This weekend marks the 400th anniversary of Shakespeare’s death, and we’re highlighting the moons of Uranus; some of which are named after characters from his works.

While most of the moons orbiting other planets take their names from Greek mythology, Uranus’ moons are unique in bing named for Shakespearean characters, along with a couple of them being named for characters from the works of Alexander Pope.

Using the Hubble Space Telescope and improved ground-based telescopes, astronomers have discovered a total of 27 known moons around Uranus.

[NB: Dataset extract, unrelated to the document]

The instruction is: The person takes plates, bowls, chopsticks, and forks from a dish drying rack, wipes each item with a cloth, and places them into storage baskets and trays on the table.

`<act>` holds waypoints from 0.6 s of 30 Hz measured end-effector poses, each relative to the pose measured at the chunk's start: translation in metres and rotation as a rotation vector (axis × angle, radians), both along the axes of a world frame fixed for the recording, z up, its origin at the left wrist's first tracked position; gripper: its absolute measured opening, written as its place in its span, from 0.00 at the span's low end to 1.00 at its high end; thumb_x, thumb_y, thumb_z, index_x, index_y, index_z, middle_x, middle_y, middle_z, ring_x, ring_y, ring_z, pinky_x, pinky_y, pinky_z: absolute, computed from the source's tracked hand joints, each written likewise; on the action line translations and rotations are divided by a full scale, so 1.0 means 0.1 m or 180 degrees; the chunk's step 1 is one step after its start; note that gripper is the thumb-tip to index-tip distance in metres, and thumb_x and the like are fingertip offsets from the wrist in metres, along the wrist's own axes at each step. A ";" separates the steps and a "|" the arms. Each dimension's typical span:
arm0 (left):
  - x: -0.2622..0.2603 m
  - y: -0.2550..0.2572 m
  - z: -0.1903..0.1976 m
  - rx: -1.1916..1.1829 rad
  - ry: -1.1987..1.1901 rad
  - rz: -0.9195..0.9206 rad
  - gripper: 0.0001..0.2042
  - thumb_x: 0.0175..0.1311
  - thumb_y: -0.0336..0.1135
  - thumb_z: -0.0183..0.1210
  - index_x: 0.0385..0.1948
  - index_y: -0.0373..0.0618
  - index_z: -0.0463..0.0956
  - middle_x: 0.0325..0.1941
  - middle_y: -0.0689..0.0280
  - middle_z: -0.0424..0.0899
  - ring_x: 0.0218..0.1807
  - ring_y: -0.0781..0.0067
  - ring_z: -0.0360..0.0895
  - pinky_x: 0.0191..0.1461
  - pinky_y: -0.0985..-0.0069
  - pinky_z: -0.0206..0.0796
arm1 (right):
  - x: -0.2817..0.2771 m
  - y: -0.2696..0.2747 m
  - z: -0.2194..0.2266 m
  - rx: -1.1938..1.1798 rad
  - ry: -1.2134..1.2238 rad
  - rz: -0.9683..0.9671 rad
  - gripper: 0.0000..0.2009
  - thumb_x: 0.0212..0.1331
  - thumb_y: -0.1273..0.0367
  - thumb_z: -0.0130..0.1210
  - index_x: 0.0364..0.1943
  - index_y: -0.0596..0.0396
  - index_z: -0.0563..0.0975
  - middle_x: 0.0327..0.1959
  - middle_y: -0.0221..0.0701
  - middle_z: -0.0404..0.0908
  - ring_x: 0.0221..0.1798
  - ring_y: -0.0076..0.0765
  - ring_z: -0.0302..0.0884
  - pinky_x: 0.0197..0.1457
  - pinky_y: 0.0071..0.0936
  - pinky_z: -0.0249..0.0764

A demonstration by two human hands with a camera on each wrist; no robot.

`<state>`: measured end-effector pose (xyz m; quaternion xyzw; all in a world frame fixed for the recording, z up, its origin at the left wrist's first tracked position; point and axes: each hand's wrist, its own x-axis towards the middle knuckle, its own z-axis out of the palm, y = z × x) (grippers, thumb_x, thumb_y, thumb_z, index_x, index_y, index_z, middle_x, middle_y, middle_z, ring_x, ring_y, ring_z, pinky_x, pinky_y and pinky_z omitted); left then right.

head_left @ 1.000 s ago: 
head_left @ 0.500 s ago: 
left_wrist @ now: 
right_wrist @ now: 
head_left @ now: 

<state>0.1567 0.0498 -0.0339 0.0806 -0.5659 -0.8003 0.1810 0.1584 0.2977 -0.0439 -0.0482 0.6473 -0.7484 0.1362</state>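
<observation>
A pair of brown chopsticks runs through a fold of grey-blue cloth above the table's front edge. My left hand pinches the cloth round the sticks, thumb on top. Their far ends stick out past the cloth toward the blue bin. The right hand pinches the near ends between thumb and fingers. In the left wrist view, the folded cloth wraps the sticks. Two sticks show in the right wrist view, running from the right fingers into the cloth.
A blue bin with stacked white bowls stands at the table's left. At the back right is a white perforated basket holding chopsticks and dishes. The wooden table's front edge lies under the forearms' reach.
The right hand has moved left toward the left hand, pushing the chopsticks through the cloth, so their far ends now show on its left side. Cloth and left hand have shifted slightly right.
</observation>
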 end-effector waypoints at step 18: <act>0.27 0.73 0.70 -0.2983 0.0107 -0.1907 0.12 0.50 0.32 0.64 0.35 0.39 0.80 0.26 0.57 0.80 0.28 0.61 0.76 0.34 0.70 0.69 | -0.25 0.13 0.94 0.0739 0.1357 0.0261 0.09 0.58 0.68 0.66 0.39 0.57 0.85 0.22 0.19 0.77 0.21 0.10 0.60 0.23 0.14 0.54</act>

Here’s a sampling of some of the unique aspects of the moons:

Miranda

Shakespearean work: The Tempest

Miranda, the innermost and smallest of the five major satellites, has a surface unlike any other moon that’s been seen. It has a giant fault canyon as much as 12 times as deep as the Grand Canyon, terraced layers and surfaces that appear very old, and others that look much younger.

Ariel

Shakespearean work: The Tempest

Ariel has the brightest and possibly the youngest surface among all the moons of Uranus. It has a few large craters and many small ones, indicating that fairly recent low-impact collisions wiped out the large craters that would have been left by much earlier, bigger strikes. Intersecting valleys pitted with craters scars its surface.

Oberon

Shakespearean work: A Midsummer Night’s Dream

Oberon, the outermost of the five major moons, is old, heavily cratered and shows little signs of internal activity. Unidentified dark material appears on the floors of many of its craters.

Cordelia and Ophelia

Shakespearean works: Cordelia - King Lear; Ophelia - Hamlet

Cordelia and Ophelia are shepherd moons that keep Uranus’ thin, outermost “epsilon” ring well defined.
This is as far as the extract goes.